[PacBio assembly] Remaining indels after polishing
3
0
Entering edit mode
7.5 years ago
Rox ★ 1.4k

Hello everyone !

I am currently de novo assembling a drosophila genome, with a high level of polymorphism, using long PacBio reads. As my sequencing coverage is enough (220x), I chose to use the "PacBio" only method, which consist in "polishing" the final assembly by aligning raw reads against it and correct base by base. The algorithm performing this step is called quiver.

After polishing my assembly, I decided to align RNAseq reads against it and to check what was going on. I realised that in some particular region, some indels remains and refuse to disappear. I have tried to increase the polishing coverage to deal with these indels, but it didn’t worked. I don't have enough coverage with Illumina reads, so I can't use Pilon to correct theses regions using short reads.

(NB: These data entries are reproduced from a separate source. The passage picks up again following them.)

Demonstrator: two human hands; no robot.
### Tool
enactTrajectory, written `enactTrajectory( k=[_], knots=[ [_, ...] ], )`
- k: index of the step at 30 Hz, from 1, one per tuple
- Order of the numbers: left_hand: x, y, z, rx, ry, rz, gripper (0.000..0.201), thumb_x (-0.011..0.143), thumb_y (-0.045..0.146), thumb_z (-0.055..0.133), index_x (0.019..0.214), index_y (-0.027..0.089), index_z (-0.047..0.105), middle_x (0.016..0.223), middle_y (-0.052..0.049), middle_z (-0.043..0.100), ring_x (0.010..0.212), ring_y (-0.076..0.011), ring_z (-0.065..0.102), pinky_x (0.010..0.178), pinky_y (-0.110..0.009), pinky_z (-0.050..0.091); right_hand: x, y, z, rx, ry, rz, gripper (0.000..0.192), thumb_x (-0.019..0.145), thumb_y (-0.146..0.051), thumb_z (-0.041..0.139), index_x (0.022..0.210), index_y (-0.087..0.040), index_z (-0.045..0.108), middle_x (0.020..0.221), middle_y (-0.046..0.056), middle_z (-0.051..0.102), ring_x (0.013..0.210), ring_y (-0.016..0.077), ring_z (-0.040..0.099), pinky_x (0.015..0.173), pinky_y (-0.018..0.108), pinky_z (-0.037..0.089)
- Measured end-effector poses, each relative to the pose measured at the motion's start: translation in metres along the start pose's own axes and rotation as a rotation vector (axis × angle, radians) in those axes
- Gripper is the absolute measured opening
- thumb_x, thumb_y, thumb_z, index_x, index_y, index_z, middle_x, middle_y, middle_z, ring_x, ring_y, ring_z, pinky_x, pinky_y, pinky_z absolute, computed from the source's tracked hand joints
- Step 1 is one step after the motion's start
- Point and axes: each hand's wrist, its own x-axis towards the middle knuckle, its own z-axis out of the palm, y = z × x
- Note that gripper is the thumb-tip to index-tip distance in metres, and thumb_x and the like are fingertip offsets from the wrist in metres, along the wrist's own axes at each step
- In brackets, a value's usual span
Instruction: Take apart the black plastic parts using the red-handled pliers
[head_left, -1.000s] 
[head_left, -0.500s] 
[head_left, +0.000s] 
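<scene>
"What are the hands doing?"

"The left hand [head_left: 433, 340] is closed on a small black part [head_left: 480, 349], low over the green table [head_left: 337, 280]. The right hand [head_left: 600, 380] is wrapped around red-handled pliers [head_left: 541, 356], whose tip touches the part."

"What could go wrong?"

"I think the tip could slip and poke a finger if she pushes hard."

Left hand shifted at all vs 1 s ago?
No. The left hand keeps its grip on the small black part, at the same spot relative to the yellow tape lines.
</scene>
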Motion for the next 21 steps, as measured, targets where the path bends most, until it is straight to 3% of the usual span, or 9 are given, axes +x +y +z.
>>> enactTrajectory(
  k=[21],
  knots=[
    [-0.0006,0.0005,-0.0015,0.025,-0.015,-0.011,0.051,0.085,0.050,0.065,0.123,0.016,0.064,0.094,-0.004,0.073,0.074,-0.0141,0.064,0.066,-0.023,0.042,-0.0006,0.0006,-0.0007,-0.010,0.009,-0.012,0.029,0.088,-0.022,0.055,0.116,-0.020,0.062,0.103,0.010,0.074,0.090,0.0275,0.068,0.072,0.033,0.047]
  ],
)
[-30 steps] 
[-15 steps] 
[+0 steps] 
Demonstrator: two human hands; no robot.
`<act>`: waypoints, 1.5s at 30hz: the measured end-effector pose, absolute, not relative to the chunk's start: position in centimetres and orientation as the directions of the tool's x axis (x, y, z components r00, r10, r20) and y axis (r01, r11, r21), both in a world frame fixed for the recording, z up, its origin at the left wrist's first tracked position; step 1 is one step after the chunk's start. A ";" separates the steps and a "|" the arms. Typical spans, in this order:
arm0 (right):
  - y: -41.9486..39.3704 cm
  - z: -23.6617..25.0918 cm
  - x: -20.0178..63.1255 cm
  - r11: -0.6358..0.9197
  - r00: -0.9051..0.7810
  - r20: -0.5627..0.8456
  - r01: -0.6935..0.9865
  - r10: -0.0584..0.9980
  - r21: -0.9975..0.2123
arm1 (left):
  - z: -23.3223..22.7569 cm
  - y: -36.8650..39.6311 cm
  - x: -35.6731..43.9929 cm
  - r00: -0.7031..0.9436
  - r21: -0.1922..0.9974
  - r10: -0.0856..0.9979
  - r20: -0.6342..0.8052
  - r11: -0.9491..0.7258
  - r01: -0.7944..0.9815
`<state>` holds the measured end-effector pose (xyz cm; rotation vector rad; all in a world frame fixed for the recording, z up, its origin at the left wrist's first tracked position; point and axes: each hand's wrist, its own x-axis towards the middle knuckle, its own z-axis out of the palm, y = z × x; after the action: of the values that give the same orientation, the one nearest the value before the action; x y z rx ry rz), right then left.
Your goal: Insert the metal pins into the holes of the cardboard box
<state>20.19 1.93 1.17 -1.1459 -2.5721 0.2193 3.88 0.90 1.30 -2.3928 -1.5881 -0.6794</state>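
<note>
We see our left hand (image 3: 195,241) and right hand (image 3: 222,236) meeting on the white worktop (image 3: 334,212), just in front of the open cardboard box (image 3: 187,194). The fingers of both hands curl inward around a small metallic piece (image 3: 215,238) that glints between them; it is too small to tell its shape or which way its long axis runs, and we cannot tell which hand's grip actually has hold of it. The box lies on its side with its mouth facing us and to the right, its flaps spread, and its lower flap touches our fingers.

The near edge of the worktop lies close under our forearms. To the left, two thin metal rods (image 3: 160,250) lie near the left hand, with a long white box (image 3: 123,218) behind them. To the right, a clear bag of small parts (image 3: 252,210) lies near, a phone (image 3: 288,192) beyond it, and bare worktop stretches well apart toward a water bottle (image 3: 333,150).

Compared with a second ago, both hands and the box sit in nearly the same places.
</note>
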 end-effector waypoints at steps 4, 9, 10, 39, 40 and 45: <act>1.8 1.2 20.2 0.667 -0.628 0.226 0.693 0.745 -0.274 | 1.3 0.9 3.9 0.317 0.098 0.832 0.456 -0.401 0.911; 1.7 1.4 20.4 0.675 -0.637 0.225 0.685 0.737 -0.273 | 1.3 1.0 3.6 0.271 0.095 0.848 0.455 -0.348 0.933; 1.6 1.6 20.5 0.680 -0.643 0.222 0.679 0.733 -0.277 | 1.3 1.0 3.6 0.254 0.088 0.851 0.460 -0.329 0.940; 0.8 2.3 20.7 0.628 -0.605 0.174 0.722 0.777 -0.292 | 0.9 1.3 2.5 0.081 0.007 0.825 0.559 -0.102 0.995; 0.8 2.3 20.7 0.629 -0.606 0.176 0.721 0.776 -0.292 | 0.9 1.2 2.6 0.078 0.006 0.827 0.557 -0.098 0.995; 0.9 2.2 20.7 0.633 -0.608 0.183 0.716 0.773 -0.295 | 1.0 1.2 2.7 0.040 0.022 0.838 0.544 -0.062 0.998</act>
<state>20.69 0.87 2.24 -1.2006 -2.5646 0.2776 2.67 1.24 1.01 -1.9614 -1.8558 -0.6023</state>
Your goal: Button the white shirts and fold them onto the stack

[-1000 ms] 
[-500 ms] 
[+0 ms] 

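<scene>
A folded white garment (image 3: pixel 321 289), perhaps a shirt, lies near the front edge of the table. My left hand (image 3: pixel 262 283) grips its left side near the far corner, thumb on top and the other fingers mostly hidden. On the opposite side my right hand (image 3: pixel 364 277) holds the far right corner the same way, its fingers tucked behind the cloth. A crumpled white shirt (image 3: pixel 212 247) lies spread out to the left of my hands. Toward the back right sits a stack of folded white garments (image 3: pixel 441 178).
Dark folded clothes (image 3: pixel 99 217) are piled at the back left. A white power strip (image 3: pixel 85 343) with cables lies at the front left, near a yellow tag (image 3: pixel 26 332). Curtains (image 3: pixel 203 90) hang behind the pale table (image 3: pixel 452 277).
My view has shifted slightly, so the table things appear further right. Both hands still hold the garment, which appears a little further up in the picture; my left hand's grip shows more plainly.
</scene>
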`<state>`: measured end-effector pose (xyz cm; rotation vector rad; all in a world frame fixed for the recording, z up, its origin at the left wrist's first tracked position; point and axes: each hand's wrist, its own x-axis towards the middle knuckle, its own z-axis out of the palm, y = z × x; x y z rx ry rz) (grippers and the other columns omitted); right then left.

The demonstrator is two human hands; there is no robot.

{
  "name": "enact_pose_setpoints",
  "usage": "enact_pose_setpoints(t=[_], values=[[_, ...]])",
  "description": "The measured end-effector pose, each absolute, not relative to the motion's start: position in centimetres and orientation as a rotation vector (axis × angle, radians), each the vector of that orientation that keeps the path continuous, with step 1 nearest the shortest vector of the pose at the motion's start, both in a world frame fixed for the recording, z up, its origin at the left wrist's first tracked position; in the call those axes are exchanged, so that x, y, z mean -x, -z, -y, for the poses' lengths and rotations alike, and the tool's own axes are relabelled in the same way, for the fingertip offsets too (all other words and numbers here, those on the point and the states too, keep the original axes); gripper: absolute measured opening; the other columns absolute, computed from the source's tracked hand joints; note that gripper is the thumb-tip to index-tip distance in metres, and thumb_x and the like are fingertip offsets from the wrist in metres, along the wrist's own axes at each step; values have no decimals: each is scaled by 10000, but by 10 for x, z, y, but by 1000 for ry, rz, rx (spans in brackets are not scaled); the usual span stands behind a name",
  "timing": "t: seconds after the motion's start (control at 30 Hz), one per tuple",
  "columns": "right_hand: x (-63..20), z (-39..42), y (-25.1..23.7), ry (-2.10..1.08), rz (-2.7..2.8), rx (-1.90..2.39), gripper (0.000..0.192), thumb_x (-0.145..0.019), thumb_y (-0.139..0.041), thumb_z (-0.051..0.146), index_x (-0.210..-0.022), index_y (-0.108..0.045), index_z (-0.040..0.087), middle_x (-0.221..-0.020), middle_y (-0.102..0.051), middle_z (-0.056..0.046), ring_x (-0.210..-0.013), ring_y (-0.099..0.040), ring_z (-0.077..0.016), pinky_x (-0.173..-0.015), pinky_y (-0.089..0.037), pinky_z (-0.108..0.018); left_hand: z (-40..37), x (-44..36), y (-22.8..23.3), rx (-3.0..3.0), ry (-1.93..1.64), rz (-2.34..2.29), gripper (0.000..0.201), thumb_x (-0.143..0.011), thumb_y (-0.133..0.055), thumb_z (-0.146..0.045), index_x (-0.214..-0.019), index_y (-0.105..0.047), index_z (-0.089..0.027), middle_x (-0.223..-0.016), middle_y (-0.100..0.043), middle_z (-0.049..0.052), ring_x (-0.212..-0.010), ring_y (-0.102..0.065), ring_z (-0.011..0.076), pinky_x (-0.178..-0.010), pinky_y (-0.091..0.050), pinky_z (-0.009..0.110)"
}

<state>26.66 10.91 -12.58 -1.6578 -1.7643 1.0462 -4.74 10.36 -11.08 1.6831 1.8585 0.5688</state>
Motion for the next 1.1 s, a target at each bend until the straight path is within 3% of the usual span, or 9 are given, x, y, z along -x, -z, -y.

Also, manually by looking at it in IGV, I couldn’t find any others example that the particular region I am talking about.

Does anyone ever experienced that problem ? Any idea about how to calculate indel rate without a reference genome ? How can I find some others regions with high indel rate ?

I hope that I was clear, don't hesitate to ask me any question to clarify myself,

Cheers,

Roxane

PacBio Assembly polishing quiver • 4.6k views
ADD COMMENT
1
Entering edit mode

We found a similar situation once when we looked into genes (~3kbp) which were present in multiple copies. In that case there were >100 copies of that gene and Quiver did not manage to determine for some of them the correct sequence. This is likely the case if two regions are too similar and mapping becomes ambiguous. That said, we made 5 iterations of polishing (it was a smaller genome) and many of them got polished as a correction helps in the next round to determine better mapping of previously ambiguous reads. But for a few SNPs it flipped back & forth not being capable to find the correct sense. We finally did manual curation and PCR - probably not what you want to do...

ADD REPLY
0
Entering edit mode

Can you comment on the size/numbers of these indels?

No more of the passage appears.